● Instructions to follow: Beginning with the line that contains "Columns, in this", output each line below exactly through the last one, both included, and nothing else.

● Data:
□ □ □ □

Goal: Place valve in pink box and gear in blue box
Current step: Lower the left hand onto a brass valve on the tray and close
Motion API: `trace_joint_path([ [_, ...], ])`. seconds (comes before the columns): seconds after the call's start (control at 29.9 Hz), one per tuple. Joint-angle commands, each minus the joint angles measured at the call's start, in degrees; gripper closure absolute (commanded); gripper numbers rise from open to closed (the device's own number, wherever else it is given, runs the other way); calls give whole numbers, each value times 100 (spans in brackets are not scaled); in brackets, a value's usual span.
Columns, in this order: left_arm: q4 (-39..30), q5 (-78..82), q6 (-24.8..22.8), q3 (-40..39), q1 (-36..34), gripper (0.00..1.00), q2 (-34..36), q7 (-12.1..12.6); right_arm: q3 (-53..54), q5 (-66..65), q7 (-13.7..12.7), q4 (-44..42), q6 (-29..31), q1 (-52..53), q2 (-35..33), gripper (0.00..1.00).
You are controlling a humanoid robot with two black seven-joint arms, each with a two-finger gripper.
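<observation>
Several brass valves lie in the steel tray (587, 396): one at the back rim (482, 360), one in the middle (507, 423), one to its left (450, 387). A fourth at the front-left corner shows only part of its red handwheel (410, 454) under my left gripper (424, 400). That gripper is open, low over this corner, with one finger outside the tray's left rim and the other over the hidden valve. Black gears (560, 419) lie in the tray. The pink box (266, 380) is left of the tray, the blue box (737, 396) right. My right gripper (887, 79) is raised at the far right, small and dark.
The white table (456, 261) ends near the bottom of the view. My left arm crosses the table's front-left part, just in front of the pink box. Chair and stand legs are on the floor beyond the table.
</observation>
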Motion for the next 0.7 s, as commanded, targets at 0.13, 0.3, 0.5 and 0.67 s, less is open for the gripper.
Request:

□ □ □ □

● Solution to the problem:
Columns, in this order: left_arm: q4 (-39..30), q5 (-78..82), q6 (-24.8..22.8), q3 (-40..39), q1 (-36..34), gripper (0.00..1.00), q2 (-34..36), q7 (-12.1..12.6); right_arm: q3 (-53..54), q5 (-66..65), q7 (-13.7..12.7), q4 (-44..42), q6 (-29..31), q1 (-52..53), q2 (-35..33), gripper (0.00..1.00).
You are controlling a humanoid robot with two black seven-joint arms, each with a two-finger gripper.
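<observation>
Several brass valves lie in the steel tray (587, 396): one at the back rim (482, 360), one in the middle (507, 423), one to its left (450, 387). A fourth at the front-left corner shows only part of its red handwheel (410, 454) under my left gripper (424, 400). That gripper is open, low over this corner, with one finger outside the tray's left rim and the other over the hidden valve. Black gears (560, 419) lie in the tray. The pink box (266, 380) is left of the tray, the blue box (737, 396) right. My right gripper (887, 79) is raised at the far right, small and dark.
The white table (456, 261) ends near the bottom of the view. My left arm crosses the table's front-left part, just in front of the pink box. Chair and stand legs are on the floor beyond the table.
</observation>
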Motion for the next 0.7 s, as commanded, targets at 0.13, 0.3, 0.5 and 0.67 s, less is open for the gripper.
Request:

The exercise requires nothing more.